Problem
Copy the complete listing word for word, but do not carry over any images.

(Given data begins)

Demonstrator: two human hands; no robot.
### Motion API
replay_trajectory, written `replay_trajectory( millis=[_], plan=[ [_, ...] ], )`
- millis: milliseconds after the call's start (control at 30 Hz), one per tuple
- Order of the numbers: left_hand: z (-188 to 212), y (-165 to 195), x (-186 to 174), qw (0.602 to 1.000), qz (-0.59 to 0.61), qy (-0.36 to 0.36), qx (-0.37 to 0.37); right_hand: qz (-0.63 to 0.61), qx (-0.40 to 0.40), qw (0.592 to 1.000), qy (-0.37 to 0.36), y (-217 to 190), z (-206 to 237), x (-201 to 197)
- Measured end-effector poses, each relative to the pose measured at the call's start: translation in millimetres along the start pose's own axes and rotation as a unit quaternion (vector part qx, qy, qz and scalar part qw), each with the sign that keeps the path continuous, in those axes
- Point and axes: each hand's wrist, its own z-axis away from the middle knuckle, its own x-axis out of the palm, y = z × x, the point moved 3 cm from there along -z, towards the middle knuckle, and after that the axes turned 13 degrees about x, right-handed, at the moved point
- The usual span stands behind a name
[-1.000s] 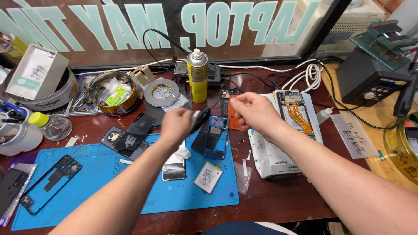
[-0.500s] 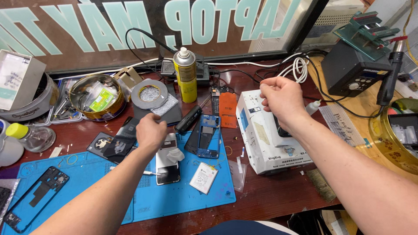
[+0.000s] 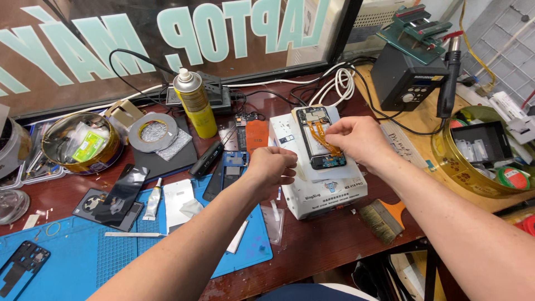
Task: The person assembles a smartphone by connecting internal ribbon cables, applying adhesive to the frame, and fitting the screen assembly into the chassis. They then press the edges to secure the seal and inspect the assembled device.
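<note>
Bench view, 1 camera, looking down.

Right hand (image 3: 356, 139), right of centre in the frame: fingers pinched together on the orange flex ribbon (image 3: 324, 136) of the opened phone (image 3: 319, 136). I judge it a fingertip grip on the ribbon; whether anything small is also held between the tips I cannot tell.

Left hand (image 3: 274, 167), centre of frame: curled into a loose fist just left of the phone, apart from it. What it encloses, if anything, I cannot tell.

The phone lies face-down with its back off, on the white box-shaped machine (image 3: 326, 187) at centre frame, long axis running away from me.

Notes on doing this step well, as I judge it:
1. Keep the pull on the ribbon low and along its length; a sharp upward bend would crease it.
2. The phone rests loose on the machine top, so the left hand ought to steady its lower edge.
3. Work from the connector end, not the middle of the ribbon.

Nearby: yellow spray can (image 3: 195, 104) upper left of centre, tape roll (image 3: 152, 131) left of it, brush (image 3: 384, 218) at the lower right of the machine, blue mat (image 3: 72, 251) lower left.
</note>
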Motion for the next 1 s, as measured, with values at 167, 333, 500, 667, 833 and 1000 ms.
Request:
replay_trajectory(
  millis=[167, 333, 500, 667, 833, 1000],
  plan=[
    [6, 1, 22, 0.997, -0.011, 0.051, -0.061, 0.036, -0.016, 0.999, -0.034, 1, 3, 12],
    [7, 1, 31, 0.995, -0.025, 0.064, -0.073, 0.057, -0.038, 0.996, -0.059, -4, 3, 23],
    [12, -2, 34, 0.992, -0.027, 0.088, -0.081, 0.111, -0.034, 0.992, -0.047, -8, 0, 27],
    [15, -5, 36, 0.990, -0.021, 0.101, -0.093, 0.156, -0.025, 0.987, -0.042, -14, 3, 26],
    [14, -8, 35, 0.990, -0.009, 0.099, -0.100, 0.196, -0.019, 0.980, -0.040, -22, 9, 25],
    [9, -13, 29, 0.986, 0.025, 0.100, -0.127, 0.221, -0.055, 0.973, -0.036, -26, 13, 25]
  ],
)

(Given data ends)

Output for this exercise
Demonstrator: two human hands; no robot.
### Motion API
replay_trajectory, written `replay_trajectory( millis=[_], plan=[ [_, ...] ], )`
- millis: milliseconds after the call's start (control at 30 Hz), one per tuple
- Order of the numbers: left_hand: z (-188 to 212), y (-165 to 195), x (-186 to 174), qw (0.602 to 1.000), qz (-0.59 to 0.61), qy (-0.36 to 0.36), qx (-0.37 to 0.37); right_hand: qz (-0.63 to 0.61), qx (-0.40 to 0.40), qw (0.592 to 1.000), qy (-0.37 to 0.36), y (-217 to 190), z (-206 to 237), x (-201 to 197)
- Measured end-effector poses, each relative to the pose measured at the call's start: translation in millimetres along the start pose's own axes and rotation as a unit quaternion (vector part qx, qy, qz and scalar part qw), each with the sign that keeps the path continuous, in those axes
- Point and axes: each hand's wrist, its own z-axis away from the middle knuckle, its own x-axis out of the palm, y = z × x, the point moved 3 cm from there along -z, towards the middle knuckle, and after that the axes turned 13 degrees about x, right-handed, at the moved point
- The usual span stands behind a name
[-1.000s] 
[-0.500s] 
[+0.000s] 
Task: The person assembles a smartphone by connecting internal ribbon cables, applying adhesive to the frame, and fitting the screen assembly into the chassis. They then press the edges to secure the seal and inspect the assembled device.
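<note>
Bench view, 1 camera, looking down.

Right hand (image 3: 356, 139), right of centre in the frame: fingers pinched together on the orange flex ribbon (image 3: 324, 136) of the opened phone (image 3: 319, 136). I judge it a fingertip grip on the ribbon; whether anything small is also held between the tips I cannot tell.

Left hand (image 3: 274, 167), centre of frame: curled into a loose fist just left of the phone, apart from it. What it encloses, if anything, I cannot tell.

The phone lies face-down with its back off, on the white box-shaped machine (image 3: 326, 187) at centre frame, long axis running away from me.

Notes on doing this step well, as I judge it:
1. Keep the pull on the ribbon low and along its length; a sharp upward bend would crease it.
2. The phone rests loose on the machine top, so the left hand ought to steady its lower edge.
3. Work from the connector end, not the middle of the ribbon.

Nearby: yellow spray can (image 3: 195, 104) upper left of centre, tape roll (image 3: 152, 131) left of it, brush (image 3: 384, 218) at the lower right of the machine, blue mat (image 3: 72, 251) lower left.
</note>
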Motion for the next 1 s, as measured, with values at 167, 333, 500, 667, 833 and 1000 ms.
Request:
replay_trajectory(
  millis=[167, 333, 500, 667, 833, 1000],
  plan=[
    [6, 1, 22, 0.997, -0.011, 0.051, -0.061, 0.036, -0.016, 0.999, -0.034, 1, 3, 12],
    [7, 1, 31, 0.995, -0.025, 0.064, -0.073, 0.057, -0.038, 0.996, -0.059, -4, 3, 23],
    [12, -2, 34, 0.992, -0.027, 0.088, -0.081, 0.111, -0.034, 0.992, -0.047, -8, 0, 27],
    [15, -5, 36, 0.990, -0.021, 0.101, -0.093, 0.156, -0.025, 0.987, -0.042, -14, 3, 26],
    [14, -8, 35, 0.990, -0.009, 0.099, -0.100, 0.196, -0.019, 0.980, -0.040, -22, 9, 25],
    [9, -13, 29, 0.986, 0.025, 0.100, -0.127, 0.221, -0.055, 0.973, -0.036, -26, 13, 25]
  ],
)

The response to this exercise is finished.